11. In Chhugamal's case : 79ITR603(SC) the reason assigned by the Income-tax Officer was that the assessee at the time of original assessment had shown certain loans from certain persons who, on subsequent information, appeared to be name-lenders. 'Hence proper investigation is necessary.' The Supreme Court found that the particulars of the information were not disclosed, the Income-tax Officer himself had not arrived at any definite belief on such information when he merely concluded that creditors appear to be name-lenders and that it is necessary to make a proper investigation in respect of such loans. On such a finding the Supreme Court concluded : ' We are not satisfied that the Income-tax Officer had any material before him which could satisfy the requirements of either Clause (a) or Clause (b) of Section 147.'
12. The position is similar in the case of Lakhmani's case : 103ITR437(SC) . There the Income-tax Officer assigned two grounds. One was that one Mohan Singh Kanayalal, who was shown to be one of the creditors of the assessee, had since confessed that he was doing only name-lending. The other ground was that three named persons whose names too were mentioned in the list of creditors of the assessee were known name-lenders. So far as the second ground was concerned, all the three learned judges constituting the Full Bench in this court and the Supreme Court held that the same did not stand in a better footing than the ground in Chhugamal's case : 79ITR603(SC) . So far as the first ground is' concerned, the majority of the learned judges in this court found that the confession referred to therein in the absence of any particulars cannot be related to the assessee's loan for the particular year. The Supreme Court affirmed the said conclusion. The Supreme Court held that the live link or close nexus which should exist between the material before the Income-tax Officer and the belief which he was to form was missing or in any event too tenuous to provide a legally sound basis for reopening the assessment in the first ground and, so far as the second ground is concerned, the same could not have led to the formation of the belief as contemplated by Section 147(a).

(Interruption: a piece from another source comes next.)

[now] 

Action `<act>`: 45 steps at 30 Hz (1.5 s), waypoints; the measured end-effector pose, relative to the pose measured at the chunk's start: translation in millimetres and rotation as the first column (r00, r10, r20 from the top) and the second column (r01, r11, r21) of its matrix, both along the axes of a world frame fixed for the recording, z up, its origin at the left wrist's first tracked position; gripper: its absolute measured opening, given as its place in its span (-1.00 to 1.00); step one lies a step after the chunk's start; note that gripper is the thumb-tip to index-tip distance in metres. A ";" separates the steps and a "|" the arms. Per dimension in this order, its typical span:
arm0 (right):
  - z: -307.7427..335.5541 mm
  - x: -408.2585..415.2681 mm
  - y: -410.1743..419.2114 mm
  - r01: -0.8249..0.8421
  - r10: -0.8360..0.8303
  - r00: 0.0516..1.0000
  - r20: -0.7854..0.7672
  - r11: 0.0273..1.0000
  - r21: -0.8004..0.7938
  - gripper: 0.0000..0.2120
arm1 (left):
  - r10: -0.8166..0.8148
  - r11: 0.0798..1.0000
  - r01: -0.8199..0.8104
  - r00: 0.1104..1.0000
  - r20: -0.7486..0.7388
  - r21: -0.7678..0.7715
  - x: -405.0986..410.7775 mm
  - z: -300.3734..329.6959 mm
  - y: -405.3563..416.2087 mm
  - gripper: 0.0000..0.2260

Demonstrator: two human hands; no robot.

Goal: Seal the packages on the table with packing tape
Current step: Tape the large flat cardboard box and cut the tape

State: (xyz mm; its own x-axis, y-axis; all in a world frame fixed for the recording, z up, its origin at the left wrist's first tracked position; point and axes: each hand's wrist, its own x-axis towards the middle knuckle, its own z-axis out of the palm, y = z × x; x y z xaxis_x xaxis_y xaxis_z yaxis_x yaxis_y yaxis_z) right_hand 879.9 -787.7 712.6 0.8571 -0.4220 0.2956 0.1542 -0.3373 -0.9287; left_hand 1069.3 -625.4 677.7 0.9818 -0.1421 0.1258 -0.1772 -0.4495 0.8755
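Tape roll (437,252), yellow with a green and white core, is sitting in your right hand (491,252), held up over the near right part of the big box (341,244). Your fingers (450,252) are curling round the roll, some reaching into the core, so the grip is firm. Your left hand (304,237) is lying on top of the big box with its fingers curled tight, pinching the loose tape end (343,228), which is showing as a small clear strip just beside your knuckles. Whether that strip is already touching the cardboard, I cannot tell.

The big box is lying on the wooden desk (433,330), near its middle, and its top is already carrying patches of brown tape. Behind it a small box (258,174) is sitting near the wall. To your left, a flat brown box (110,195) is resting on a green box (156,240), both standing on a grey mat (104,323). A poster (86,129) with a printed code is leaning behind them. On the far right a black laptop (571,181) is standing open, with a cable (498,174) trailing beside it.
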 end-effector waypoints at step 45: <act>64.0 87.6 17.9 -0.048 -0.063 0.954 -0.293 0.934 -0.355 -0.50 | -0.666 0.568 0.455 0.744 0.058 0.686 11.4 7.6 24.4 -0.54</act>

13. In these two cases the Supreme Court and the Full Bench of this court reaffirmed the principles we have referred to hereinbefore but, in applying those principles, held, on facts, either that the Income-tax Officer had not formed any bona fide belief or that the materials on which the belief was based was such that no belief could reasonably be formed on such materials. In our view, the principles to be applied being well-settled, whether the Income-tax Officer had formed any bona fide belief or not or whether the materials on which he has proceeded could reasonably furnish any foundation for the belief, would always depend on the particular facts of each case. It would be a matter for the court to decide on a consideration of all relevant facts and circumstances of each case. Now, in the present case, the reason assigned by the Income-tax Officer as given in his report to the Commissioner is as follows :
' It appears from the records that the assessee obtained hundi loans from various parties during the relevant year. These loans are found to have been accepted in the original assessment as genuine as claimed by the assessee without making any verification. Now, it transpires that the alleged loan credits also include certain credits in the name of, (1) Girdhari Sihgh J. Singh, (2) Kanayadass Hotchand, (3) Govindaram Nichaldas, etc., which have subsequently been found to be not genuine. Therefore, I have reasons to believe that the loans in question are not genuine and these are the assessee's concealed income which has escaped assessment on the assessee's failure to disclose truly and fully all materials facts that were necessary for its original assessment.'
14. Reading the reason thus assigned with the affidavit of the. Income-tax Officer, it is well-established that certain transactions which were represented as loans at the time of original assessment were believed to be not genuine when similar transactions with the same persons in the succeeding two years were found to be not genuine. This led to further belief that, due to such misrepresentation, a part of the concealed income of the assessee had escaped assessment. Here, in this case, the Income-tax Officer is firm in his conclusion that he has reason to believe that the loans are not genuine, and these represent really the concealed income of the assessee which escaped assessment. Materials on which he formed such a belief are the facts found in two subsequent assessments and those materials, in our opinion, reasonably justify the belief because, in subsequent assessments of the assessee, similar transactions with same persons were found to be not genuine transactions of loan. At the stage of issue of the notice under Section 148 the Income-tax Officer is not to come to any conclusive finding as to whether the loans are genuine or not; he is merely to form a reasonable belief that they are not genuine. Such a belief can reasonably be formed, in our view, on the materials as aforesaid which were considered by the Income-tax Officer in forming the belief. Hence, we find no merit in this contention of Mr. Banerjee and the decisions relied on by him do not help him on the particular distinguishable facts of this case. For the same reason the decisions of the Supreme Court in the case of Sheo Nath Singh v. Appellate Assistant Commissioner of Income-tax : 82ITR147(SC) and Union of India v. Rai Singh Deb Singh Bist : 88ITR200(SC) are distinguishable and they do not help the respondent in the present case.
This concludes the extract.